OUR VIEW: Barbara Bush was all about grace, kindness

Barbara Bush led a long and remarkable life with the ear of two presidents and her own agenda to improve literacy in the United States.

Feisty and formidable, the former Barbara Pierce was one half of another remarkable event — a 73 year marriage to former President George H.W. Bush. It was the longest marriage of any presidential couple in American history. And she was one of only two first ladies who had a child who was elected president. The other was Abigail Adams, wife of John Adams and mother of John Quincy Adams.

The family, long before moving to the White House, became Odessans for a time short time in the 1940s. One of the three homes they lived in while in Odessa, the Bush House, now sits on University Blvd., behind the Presidential Archives And Leadership Library.

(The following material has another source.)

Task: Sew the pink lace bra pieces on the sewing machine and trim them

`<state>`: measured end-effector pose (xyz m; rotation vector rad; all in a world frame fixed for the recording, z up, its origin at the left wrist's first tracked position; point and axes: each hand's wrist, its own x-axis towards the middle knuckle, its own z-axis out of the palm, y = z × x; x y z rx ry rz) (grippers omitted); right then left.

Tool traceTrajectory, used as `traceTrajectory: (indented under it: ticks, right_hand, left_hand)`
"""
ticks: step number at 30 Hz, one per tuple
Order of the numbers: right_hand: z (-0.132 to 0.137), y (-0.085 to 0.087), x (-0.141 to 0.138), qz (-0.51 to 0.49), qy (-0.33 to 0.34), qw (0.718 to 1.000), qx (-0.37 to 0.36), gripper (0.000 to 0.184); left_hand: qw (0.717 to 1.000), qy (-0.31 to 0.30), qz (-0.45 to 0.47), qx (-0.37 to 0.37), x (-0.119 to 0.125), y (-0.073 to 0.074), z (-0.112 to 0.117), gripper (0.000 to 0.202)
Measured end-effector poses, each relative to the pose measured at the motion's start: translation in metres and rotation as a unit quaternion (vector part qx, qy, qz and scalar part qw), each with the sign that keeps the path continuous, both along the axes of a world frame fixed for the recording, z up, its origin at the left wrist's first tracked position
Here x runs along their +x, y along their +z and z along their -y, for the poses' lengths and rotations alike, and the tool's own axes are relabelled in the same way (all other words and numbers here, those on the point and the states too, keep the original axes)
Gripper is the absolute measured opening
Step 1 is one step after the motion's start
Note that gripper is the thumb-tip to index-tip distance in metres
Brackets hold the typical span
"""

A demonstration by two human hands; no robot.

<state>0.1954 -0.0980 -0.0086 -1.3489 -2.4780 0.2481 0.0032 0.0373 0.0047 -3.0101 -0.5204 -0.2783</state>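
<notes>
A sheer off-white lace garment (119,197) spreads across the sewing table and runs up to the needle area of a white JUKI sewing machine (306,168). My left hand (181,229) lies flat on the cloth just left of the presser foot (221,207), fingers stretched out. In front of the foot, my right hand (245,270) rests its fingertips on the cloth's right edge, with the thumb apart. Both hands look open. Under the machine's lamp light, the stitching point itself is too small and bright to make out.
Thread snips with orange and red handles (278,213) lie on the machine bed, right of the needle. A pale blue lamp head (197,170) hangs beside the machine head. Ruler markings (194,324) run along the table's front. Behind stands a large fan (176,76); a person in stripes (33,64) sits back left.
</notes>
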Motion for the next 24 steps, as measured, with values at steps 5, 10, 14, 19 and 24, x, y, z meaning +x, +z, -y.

The former president has been quoting as saying it was in Odessa that the couple became Texans.

Barbara Bush was laid to rest Saturday. Her legacy is much more than first lady and the mother of a president.

The Barbara Bush Foundation for Family Literacy began during her White House years with a goal to improve the lives of disadvantaged Americans by boosting literacy among parents and their children.

The foundation partners with local programs and had awarded more than $40 million to create or expand more than 1,500 literacy programs nationwide as of 2014. “Focusing on the family is the best place to start to make this country more literate, and I still feel that being more literate will help us solve so many of the other problems facing our society,” she wrote in her 1994 memoir.

She also reached out to many who were hurting and became one of the early voices calling for compassion for all who suffered from AIDS and HIV. She gave generously of her time and name to help charities around the country both during her time in the White House and after.

“I had the best job in America,” she wrote in a 1994 memoir describing her time in the White House. “Every single day was interesting, rewarding, and sometimes just plain fun.”

Mrs. Bush raised five children: George W., Jeb, Neil, Marvin and Dorothy. A sixth child, 3-year-old daughter Robin, died of leukemia in 1953.

We celebrate Barbara Bush and the aid and compassion she showed to others. She was dignified and someone we are proud to call a former Odessan.

It was reported that her husband was at his wife’s side when she died and had been holding her hand all day.

We would have suspected nothing less from this remarkable love story.

In her 1994 memoir, she her and her husband as “the two luckiest people in the world, and when all the dust is settled and all the crowds are gone, the things that matter are faith, family and friends. We have been inordinately blessed, and we know that.”

She later told C-Span that she didn’t fear death for herself or “my precious George.”

“I know there is a great God, and I’m not worried,” she said.

Again, remarkable. The world is certainly less cheerful with Barbara Bush not in it. But heaven gained an angel.